De Beers last ran a category, or generic, marketing campaign in the U.S. in 2009, just before it launched Forevermark in the country, and has since focused on building that brand.

Meanwhile, as demand for diamonds has slowed in 2015, businesses across the distribution chain are stuck with high inventory and orders have been slow heading into the season. The trade has repeatedly pointed to the lack of category marketing over the past few years as a reason for the lull, especially as competition in the luxury space gets even more intense.

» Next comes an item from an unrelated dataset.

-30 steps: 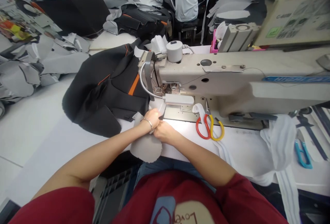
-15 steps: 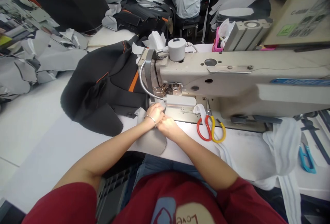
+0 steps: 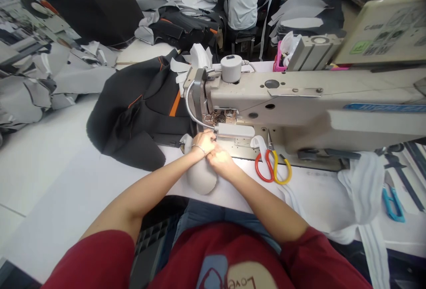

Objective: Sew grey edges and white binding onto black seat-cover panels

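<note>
Left hand [image 3: 203, 142] and right hand [image 3: 220, 161] touching: we are pinching the grey fabric piece [image 3: 201, 179] with both, its length running from the sewing machine [image 3: 282, 98] just ahead back toward us.

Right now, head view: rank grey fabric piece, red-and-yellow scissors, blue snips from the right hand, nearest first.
1. grey fabric piece, under the right hand.
2. red-and-yellow scissors, to its right.
3. blue snips, far right table edge.
</note>
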A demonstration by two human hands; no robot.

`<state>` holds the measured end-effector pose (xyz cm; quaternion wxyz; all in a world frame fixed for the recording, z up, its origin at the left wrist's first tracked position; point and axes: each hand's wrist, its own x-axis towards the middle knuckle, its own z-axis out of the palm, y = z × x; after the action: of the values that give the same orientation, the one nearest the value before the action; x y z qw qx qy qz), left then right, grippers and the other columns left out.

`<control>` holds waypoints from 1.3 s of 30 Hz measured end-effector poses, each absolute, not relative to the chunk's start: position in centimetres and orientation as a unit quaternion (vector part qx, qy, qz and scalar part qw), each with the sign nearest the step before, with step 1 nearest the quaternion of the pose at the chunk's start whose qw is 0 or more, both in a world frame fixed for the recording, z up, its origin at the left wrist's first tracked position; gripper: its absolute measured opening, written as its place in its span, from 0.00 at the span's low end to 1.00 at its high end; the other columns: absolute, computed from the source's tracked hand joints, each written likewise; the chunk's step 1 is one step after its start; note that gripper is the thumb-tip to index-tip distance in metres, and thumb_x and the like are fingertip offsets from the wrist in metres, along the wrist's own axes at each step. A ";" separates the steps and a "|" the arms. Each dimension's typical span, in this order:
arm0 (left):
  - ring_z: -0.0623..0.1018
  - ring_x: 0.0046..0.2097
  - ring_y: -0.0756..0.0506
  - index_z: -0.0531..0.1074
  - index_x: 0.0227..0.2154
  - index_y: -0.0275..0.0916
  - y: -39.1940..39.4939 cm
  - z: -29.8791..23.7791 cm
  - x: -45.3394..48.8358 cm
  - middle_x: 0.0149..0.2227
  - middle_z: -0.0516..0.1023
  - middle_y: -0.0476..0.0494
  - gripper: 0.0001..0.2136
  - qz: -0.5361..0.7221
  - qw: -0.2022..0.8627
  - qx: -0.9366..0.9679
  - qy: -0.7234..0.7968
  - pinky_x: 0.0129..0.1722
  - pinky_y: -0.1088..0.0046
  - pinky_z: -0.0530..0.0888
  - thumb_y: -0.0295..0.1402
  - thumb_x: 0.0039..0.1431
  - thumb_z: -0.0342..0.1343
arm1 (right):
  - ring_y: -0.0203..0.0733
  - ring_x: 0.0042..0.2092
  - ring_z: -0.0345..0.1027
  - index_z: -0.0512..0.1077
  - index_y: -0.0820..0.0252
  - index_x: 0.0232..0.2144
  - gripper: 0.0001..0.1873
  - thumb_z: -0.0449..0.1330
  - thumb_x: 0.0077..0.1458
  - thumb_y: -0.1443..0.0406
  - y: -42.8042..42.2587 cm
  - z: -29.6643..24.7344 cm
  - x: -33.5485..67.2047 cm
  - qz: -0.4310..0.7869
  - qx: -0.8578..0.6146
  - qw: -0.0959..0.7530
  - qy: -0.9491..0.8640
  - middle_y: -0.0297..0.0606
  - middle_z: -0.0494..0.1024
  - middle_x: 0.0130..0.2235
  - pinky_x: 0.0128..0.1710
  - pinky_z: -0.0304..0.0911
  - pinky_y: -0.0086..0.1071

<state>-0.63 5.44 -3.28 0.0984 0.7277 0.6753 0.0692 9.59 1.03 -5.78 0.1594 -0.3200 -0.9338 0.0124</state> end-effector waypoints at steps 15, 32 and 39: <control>0.68 0.35 0.50 0.73 0.27 0.38 3.0 -4.4 -5.6 0.29 0.72 0.44 0.14 0.092 0.044 0.914 0.393 0.34 0.77 0.67 0.26 0.56 0.41 | 0.58 0.50 0.56 0.64 0.84 0.44 0.20 0.47 0.50 0.72 -4.6 -5.3 6.9 -0.026 -0.349 0.105 -0.931 0.66 0.63 0.48 0.47 0.47 0.56; 0.69 0.37 0.49 0.71 0.28 0.38 7.0 -5.0 -4.9 0.31 0.72 0.44 0.13 0.020 0.023 0.901 0.434 0.37 0.75 0.66 0.29 0.57 0.40 | 0.56 0.55 0.48 0.58 0.87 0.49 0.26 0.47 0.52 0.68 0.0 -6.7 7.2 0.059 -0.406 0.161 -0.898 0.65 0.60 0.51 0.52 0.45 0.50; 0.70 0.38 0.47 0.71 0.31 0.35 9.8 -6.0 -4.8 0.33 0.73 0.43 0.12 0.012 0.024 0.882 0.470 0.40 0.73 0.65 0.29 0.56 0.42 | 0.56 0.58 0.39 0.54 0.82 0.52 0.32 0.51 0.49 0.62 1.0 -6.2 7.7 0.124 -0.437 0.194 -0.870 0.61 0.52 0.56 0.54 0.44 0.48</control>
<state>-4.84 9.81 -6.03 0.0237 0.8824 0.4698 0.0120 7.72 1.04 -6.21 0.1945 -0.4365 -0.8696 0.1238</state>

Stephen Lussier, CEO of Forevermark and executive vice president of marketing at De Beers, noted that diamond jewelry has been losing market share for the last 20 years. He explained this was largely due to the growth of the luxury brand phenomenon – mainly in fashion, while the challenge of attracting younger generations has also increased with the rise of mobile technology.

Call to Action

The expectation is that stronger consumer demand resulting from a “substantial” increase in marketing this season will have a knock-on effect throughout the trade, Lussier explained.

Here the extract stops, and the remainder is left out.